ASSIGNED TASK :: Give the number of lines below that contain the string "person", and no other text.
*** Begin section ***
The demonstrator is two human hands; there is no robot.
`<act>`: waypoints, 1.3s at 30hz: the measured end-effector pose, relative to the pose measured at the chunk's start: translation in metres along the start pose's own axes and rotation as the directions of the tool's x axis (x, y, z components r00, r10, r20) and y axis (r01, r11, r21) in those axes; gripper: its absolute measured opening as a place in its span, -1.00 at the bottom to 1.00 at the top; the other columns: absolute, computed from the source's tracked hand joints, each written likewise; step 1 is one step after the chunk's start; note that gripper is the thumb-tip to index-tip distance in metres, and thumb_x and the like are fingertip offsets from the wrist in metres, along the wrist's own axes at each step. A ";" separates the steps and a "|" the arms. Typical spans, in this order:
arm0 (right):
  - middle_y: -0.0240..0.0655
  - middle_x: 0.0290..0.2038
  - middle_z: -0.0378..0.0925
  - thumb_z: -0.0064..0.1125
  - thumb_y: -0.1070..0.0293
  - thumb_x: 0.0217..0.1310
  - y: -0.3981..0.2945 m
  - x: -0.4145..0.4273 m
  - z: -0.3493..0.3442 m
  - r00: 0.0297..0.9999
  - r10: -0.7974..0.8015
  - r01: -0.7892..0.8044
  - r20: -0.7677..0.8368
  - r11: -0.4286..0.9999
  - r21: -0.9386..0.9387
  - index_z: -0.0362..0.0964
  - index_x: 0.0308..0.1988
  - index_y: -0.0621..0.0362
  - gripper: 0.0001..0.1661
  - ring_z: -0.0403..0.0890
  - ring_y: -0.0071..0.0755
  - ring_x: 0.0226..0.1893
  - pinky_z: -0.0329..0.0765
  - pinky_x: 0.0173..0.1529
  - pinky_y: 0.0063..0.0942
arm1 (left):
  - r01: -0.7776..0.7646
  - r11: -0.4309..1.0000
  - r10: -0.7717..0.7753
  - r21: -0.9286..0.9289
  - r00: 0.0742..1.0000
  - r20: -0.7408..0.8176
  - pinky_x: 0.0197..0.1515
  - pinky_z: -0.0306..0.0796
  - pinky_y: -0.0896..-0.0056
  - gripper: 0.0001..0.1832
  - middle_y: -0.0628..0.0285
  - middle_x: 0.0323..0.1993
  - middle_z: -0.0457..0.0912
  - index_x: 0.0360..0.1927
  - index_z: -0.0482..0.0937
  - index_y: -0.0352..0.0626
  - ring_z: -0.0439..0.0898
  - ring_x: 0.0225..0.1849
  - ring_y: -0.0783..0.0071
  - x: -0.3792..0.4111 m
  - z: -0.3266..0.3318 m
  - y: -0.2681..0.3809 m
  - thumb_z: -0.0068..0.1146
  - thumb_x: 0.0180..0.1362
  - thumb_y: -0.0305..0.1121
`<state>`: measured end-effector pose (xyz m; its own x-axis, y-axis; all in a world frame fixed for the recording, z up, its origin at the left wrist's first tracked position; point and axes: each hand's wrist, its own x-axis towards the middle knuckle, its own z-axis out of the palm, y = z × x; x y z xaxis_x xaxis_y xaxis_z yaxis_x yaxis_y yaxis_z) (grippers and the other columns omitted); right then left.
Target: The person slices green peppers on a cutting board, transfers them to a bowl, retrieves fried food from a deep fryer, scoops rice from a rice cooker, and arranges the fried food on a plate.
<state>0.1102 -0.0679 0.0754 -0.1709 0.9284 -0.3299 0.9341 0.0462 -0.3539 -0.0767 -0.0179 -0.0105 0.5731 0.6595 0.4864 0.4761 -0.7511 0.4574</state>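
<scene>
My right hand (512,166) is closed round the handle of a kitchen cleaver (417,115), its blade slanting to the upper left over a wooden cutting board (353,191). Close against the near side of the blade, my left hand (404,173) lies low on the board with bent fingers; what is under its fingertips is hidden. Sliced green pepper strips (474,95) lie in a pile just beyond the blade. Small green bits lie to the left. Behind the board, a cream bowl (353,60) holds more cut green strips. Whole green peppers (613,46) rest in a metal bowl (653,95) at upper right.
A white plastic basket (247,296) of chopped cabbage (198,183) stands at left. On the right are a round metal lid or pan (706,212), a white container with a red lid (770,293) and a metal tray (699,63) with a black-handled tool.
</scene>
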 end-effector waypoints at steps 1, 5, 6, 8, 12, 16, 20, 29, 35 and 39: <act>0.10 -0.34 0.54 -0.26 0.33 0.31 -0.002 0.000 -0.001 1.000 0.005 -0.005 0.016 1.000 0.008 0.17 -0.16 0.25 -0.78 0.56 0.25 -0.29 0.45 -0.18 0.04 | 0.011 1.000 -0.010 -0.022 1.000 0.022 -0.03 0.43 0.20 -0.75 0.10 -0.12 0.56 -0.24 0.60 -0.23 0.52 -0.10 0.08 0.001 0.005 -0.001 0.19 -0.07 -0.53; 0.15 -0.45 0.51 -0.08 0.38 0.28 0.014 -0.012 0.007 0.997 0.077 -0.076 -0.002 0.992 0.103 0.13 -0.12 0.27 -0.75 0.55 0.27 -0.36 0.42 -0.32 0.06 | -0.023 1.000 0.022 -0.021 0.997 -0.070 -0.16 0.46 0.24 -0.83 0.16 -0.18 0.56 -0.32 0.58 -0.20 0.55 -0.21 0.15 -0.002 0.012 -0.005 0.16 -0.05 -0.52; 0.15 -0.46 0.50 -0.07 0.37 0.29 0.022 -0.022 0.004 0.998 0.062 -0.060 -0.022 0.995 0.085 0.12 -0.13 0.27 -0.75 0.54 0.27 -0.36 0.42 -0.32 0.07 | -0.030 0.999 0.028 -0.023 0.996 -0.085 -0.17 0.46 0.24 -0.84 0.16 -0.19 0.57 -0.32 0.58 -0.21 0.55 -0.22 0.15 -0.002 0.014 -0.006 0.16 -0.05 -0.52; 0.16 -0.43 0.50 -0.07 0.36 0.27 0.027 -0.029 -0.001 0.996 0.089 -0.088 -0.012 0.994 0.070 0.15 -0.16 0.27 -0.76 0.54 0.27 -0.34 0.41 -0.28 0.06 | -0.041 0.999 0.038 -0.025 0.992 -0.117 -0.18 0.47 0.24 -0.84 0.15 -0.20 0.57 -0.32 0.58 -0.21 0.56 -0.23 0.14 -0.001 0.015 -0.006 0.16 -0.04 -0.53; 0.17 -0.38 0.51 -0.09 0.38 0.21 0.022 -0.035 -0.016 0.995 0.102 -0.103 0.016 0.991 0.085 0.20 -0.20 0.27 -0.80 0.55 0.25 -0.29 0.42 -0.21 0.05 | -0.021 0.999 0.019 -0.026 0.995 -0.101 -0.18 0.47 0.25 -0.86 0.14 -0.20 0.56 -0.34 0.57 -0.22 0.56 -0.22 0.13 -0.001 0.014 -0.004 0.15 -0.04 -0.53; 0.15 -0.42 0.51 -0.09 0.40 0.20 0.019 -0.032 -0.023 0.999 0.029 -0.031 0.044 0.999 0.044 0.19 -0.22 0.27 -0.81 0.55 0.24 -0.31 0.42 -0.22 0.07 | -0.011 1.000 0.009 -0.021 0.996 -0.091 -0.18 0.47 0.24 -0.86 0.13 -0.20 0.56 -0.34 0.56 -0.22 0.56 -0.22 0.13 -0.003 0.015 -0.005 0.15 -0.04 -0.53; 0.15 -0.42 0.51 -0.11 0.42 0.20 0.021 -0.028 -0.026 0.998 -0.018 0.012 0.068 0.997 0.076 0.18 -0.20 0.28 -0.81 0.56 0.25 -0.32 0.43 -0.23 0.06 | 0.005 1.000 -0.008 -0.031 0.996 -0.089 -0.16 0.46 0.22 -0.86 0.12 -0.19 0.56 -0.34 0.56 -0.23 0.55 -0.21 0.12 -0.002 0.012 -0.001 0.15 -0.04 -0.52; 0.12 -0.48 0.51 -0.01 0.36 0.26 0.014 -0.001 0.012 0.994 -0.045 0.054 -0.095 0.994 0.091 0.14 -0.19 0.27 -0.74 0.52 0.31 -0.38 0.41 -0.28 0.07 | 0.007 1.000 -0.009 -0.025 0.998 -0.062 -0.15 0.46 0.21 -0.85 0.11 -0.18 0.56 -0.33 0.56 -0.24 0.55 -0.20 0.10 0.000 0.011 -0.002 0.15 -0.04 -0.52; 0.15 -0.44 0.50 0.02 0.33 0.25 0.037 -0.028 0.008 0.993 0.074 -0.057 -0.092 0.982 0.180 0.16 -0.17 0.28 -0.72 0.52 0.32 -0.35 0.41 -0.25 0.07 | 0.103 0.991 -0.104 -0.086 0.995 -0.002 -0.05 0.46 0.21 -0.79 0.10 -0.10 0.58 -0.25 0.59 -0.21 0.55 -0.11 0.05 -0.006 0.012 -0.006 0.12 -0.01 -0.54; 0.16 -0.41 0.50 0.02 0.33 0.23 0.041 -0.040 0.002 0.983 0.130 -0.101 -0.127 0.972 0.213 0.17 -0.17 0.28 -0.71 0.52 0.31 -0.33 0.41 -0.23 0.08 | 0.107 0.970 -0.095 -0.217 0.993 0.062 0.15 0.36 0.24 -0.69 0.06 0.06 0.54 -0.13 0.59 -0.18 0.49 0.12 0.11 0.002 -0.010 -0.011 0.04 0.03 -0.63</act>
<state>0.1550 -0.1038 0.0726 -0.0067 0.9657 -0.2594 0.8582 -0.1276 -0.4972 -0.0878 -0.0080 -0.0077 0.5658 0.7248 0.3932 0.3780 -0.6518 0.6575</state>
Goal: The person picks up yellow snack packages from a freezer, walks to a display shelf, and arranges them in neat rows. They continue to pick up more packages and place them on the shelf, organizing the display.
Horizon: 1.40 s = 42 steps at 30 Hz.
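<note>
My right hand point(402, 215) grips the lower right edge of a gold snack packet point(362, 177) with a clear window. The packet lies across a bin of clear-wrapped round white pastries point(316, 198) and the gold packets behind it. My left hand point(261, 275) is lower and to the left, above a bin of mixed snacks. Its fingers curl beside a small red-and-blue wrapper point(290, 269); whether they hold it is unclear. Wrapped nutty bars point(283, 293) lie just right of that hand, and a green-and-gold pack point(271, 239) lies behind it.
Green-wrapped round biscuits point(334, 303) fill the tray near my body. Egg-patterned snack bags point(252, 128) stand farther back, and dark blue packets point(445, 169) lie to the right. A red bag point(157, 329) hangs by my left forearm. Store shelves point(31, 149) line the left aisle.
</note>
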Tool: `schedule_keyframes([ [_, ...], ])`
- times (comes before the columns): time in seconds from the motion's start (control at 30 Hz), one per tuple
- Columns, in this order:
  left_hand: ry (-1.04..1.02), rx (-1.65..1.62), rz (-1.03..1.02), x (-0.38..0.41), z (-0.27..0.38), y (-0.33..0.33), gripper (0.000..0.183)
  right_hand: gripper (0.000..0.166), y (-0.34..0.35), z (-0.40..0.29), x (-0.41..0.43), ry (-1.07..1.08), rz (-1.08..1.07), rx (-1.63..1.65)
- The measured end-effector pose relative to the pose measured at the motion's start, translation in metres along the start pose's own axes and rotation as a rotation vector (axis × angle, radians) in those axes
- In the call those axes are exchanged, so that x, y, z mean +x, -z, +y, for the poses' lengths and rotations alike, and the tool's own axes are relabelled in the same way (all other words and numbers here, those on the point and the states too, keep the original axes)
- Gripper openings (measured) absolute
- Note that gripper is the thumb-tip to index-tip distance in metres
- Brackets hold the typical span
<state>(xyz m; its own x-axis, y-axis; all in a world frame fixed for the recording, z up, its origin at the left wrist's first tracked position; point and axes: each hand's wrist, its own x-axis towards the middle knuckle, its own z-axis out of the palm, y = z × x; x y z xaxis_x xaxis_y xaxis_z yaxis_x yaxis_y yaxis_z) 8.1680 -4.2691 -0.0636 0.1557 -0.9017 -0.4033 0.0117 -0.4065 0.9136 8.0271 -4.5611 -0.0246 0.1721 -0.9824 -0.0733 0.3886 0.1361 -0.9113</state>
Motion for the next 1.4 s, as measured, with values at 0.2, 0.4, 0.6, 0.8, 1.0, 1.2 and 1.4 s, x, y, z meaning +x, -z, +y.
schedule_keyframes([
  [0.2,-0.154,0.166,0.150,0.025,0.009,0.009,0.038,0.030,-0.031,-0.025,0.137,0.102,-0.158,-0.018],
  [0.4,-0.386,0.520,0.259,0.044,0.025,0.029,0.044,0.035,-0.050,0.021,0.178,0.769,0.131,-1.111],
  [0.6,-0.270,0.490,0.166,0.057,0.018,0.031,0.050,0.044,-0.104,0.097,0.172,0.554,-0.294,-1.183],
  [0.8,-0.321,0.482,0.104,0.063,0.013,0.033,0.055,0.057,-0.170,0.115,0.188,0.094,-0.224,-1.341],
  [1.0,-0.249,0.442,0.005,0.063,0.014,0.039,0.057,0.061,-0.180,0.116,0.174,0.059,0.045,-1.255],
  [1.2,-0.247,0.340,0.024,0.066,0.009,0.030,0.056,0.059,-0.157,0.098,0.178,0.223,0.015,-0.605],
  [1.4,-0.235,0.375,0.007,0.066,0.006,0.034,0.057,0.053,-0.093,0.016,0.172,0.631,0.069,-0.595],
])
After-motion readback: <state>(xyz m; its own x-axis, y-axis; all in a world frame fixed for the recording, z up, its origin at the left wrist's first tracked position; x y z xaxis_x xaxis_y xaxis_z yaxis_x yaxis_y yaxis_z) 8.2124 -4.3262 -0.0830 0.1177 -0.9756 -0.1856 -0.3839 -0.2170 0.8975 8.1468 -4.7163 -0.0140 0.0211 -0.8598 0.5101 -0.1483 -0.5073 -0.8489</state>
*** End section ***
TASK OUTPUT :: 2